А само выступление мое было в зале муниципалитета, довольно большом, человек на сто двадцать. Я думал, что придут человек десять, но зал был полон, кто-то даже стоял или сидел на полу. Правда, представляла (и переводила) меня Серена Витали, известная писательница и знаменитая переводчица, может, на нее и пришли. Слушатели идеальны: тихи как немцы, а на лицах итальянская оживленность.
Кстати, о выражении лиц и итальянской оживленности. На завершающем ужине в ресторане нас обслуживали три официанта – жгучие брюнеты с аккуратными бачками, в полосатых фартуках-жилетках. И у всех троих одинаковое – непроницаемое и надменное – выражение лиц, слегка меня раздражавшее. Я даже спросил у соседа: с чего бы это? «У них же сицилийский акцент», – объяснили мне. Объяснение не показалось мне исчерпывающим. «Ну, им сказали, что придут важные, знаменитые люди, и они так демонстрируют уважение: не позволяют себе ни одного лицевого движения». Но в конце вечера главный официант (с двойными бачками) пару раз слегка улыбнулся. Видно, потерял к нам уважение.
На открытии меня подвели к Марии Бродской, и я понял, что взгляд, не фиксируя впечатления, уже давно ее выделил: светлые волосы среди толпы брюнеток – и осанка. Мария извинилась за свой скованный русский – не так много практики. «С Иосифом в основном говорили по-английски». Хотя говорит она уж точно лучше меня.
– Вы не в обиде, что я внесла вас в список участников?
Вот уж, право, есть на что обижаться.
Касимов – Муром (2009)
В последний уикенд мы опять выезжали: в город Касимов, потом в Муром.
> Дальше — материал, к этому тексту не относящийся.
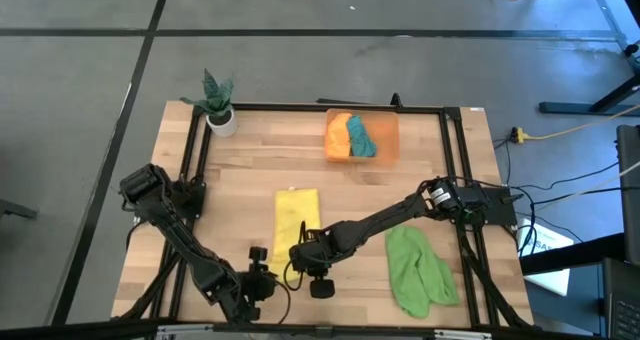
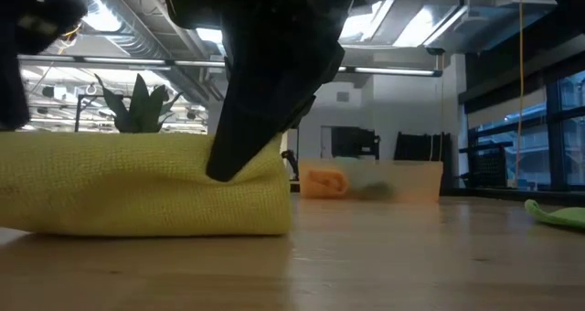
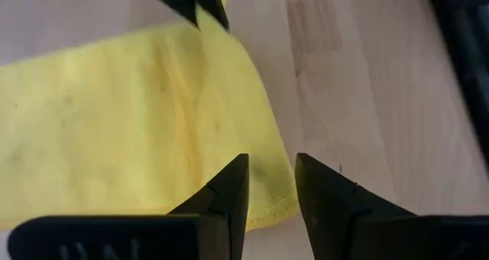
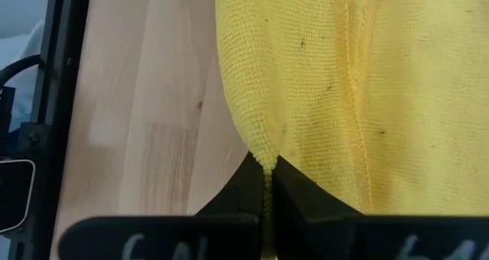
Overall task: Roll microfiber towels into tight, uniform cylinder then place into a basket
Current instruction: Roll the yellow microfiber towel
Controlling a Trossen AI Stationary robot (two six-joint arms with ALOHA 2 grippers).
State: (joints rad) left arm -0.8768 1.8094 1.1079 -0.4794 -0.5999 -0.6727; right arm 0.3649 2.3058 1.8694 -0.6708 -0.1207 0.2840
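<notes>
A yellow towel (image 1: 296,218) lies as a folded strip on the wooden table, running from near to far. My right gripper (image 1: 302,250) is shut on its near end. My left gripper (image 3: 271,190) stands open just above the towel's near corner (image 3: 279,208), to the left of the right gripper; nothing sits between its fingers. At the far side, the orange basket (image 1: 388,130) holds an orange towel (image 1: 338,135) and a teal towel (image 1: 360,138). A light green towel (image 1: 418,270) lies crumpled at the near right. My right gripper pinches the yellow towel's stitched edge (image 4: 267,159) at its near end between the two shut fingers. The fingers slant down from above. The cloth draws to a point at the fingers, and the rest of the towel (image 2: 137,187) lies on the table.
A white pot with a green plant (image 1: 219,108) stands at the far left corner. A black frame (image 1: 190,180) runs along the table's left, far and right sides. Bare wood lies between the yellow towel and the basket.
</notes>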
Касимов город странный, как будто из мешка высыпанный. Бывать там, как выяснилось, необязательно. На краю татарская слободка вокруг мавзолея (текие) какого-то Шах-Али-хана.
Другое дело Муром. Главный символ города, конечно, Илья Муромец. На берегу Оки стоит ему памятник работы скульптора Клыкова, богатырь там с крестом и мечом в поднятой руке, а если б он ее опустил, она заканчивалась бы ниже колена. Оказалось, к нашему удивлению, что это не только былинный герой, но и реальное историческое лицо (так, по крайней мере, утверждают путеводители). В одном из монастырей находится его «гробница»: часть левой руки в раке, а та вмонтирована в деревянную скульптуру. Облик богатыря воссоздан по останкам местным судмедэкспертом по указанию лично т. Степашина (Счетная палата), теперешнего покровителя монастыря, а может, и всего города.
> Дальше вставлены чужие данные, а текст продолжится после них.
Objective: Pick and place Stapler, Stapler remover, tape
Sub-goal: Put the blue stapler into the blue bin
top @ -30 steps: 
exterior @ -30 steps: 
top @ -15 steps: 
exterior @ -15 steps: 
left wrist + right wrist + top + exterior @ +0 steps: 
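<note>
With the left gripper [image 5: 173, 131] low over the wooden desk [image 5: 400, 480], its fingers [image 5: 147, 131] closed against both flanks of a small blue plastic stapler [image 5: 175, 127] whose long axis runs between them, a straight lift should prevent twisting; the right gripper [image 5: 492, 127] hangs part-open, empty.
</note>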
Дорога всегда предлагает что-то любопытное. Я уж не пишу про магазин «“Яблонька” Колбасные изделия» или поселок Шато-Лужки, никого уже этим не удивишь. Но вот по пути в Коломну, немного не доезжая до реки Вобля, такое вдруг видение: вдоль дороги столы километровой длины и полки с мелкой садовой скульптурой: гномы, нимфы, писающие мальчики. Рядом ни одного человека, ни продавцов, ни покупателей, а столы тянутся и тянутся, никак не кончатся. Уже стемнело, жалкие лампочки кое-где только усиливают тусклую неприглядность зрелища. Нет, невозможно такое описать, настолько это было дико, болезненно-нелепо. Почти пугающе.